Kearney’s book attempts to answer the question of how young Mahalia’s past defined her future. The book opens with an exploration of Mahalia’s early years as a disabled orphan who, in spite of her limitations, loved playing baseball with boys on Saturday evenings and standing in front of the congregation singing grown folks’ gospel on Sunday mornings. It then considers the tall, exotically beautiful teenager who became part of the Great Migration in 1927. What inner qualities propelled Mahalia forward, transforming her into the Queen of Gospel?
About the Author
Janis F. Kearney is an author, book publisher, writing instructor, and literary coach. She was born to southeast Arkansas cotton sharecroppers, attended Gould public schools, and graduated from the University of Arkansas at Fayetteville with a BA in journalism. She served nine years as a project manager and public affairs director in Arkansas state government followed by a brief stint as managing editor of civil rights legend Daisy L. Gatson Bates’s historic Arkansas State Press newspaper before purchasing it and becoming its publisher upon Bates’s retirement in 1988.
From 1993 to 2001, Kearney served in the Clinton administration, working briefly in the White House media affairs office before President Clinton appointed her director of communications for the U.S. Small Business Administration. In 1995, Clinton selected her as the first-ever personal presidential diarist a role she filled through June 2001.
In 2001, Kearney was selected as a fellow at the W. E. B. Du Bois Institute for African and African American Studies at Harvard University. In 2003, she and her husband founded Writing Our World (WOW) Publishing, a small independent publishing company. She has written or cowritten seventeen books, including the critically acclaimed Cotton Field of Dreams: A Memoir. Other WOW Publishing books include Something to Write Home About: Memories from a Presidential Diarist; Conversations: William Jefferson Clinton, from Hope to Harlem; Daisy: Between a Rock and a Hard Place; Sundays with TJ: 100 Years of Memories on Varner Road, and Writing Our Lives: A Southern Storytellers Anthology, Volumes I-III, a compilation of short memoirs contributed by southern writers.
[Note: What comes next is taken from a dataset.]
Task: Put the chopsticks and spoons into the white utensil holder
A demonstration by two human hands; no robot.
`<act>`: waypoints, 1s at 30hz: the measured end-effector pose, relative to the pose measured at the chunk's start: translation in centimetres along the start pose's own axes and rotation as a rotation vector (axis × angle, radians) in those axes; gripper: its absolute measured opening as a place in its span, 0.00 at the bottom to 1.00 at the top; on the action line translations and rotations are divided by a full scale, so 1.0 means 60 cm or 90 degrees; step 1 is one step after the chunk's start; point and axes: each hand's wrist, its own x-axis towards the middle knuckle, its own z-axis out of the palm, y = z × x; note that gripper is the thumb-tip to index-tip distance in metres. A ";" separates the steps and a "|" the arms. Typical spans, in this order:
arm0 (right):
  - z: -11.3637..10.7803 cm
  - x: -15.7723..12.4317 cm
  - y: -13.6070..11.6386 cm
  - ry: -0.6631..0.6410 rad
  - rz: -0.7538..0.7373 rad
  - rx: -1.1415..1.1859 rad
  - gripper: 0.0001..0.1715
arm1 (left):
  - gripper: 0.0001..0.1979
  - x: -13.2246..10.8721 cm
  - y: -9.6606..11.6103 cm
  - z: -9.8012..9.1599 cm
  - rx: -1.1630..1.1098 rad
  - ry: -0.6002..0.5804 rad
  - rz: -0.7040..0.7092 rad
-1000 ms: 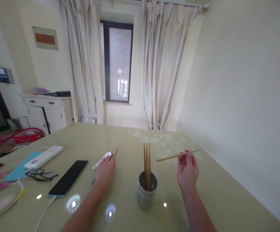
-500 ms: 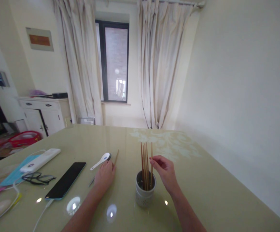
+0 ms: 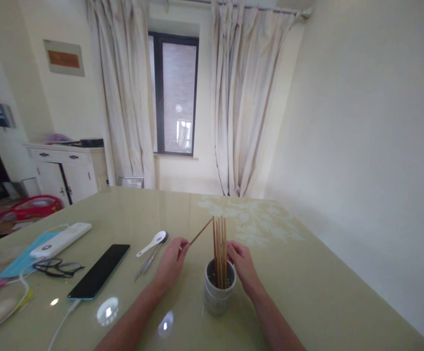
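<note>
A grey patterned cup (image 3: 219,298) stands upright on the greenish table, with several wooden chopsticks (image 3: 220,248) rising from it. My left hand (image 3: 173,258), left of the cup, pinches a single chopstick (image 3: 201,231) that slants up to the right, its tip near the tops of the others. My right hand (image 3: 241,261) is at the right side of the bundle, fingers closed on a chopstick in the cup; its fingertips are partly hidden behind the sticks. A white spoon (image 3: 152,243) and metal cutlery (image 3: 148,263) lie left of my left hand.
On the left of the table (image 3: 329,297) lie a black phone (image 3: 100,270) with a white cable, folded glasses (image 3: 58,267), a blue mask (image 3: 25,257) and a white power bank (image 3: 61,240). Curtains, a window and a white cabinet are beyond.
My left hand has moved right and lifted a chopstick off the table. My right hand has shifted slightly left and lower, bringing its chopstick in against the others.
</note>
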 end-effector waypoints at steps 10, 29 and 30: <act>0.018 -0.002 0.014 -0.002 0.059 0.134 0.28 | 0.14 -0.017 0.039 0.029 -0.145 -0.067 0.123; -0.035 -0.010 -0.073 0.136 -0.157 0.094 0.22 | 0.19 0.015 -0.104 -0.077 0.470 0.003 -0.241; -0.031 -0.013 -0.073 0.119 -0.149 0.064 0.22 | 0.18 0.016 -0.108 -0.076 0.465 0.005 -0.243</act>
In 2014, Kearney founded the Celebrate! Maya Project. Its mission is to promote the life and legacy of Dr. Maya Angelou through service to Arkansas’s communities and schools. She also founded the Read.Write.Share. writers conference, which organizes memoir-writing seminars, lectures, and workshops around the state. The Writers Weekend is held in Arkansas each year.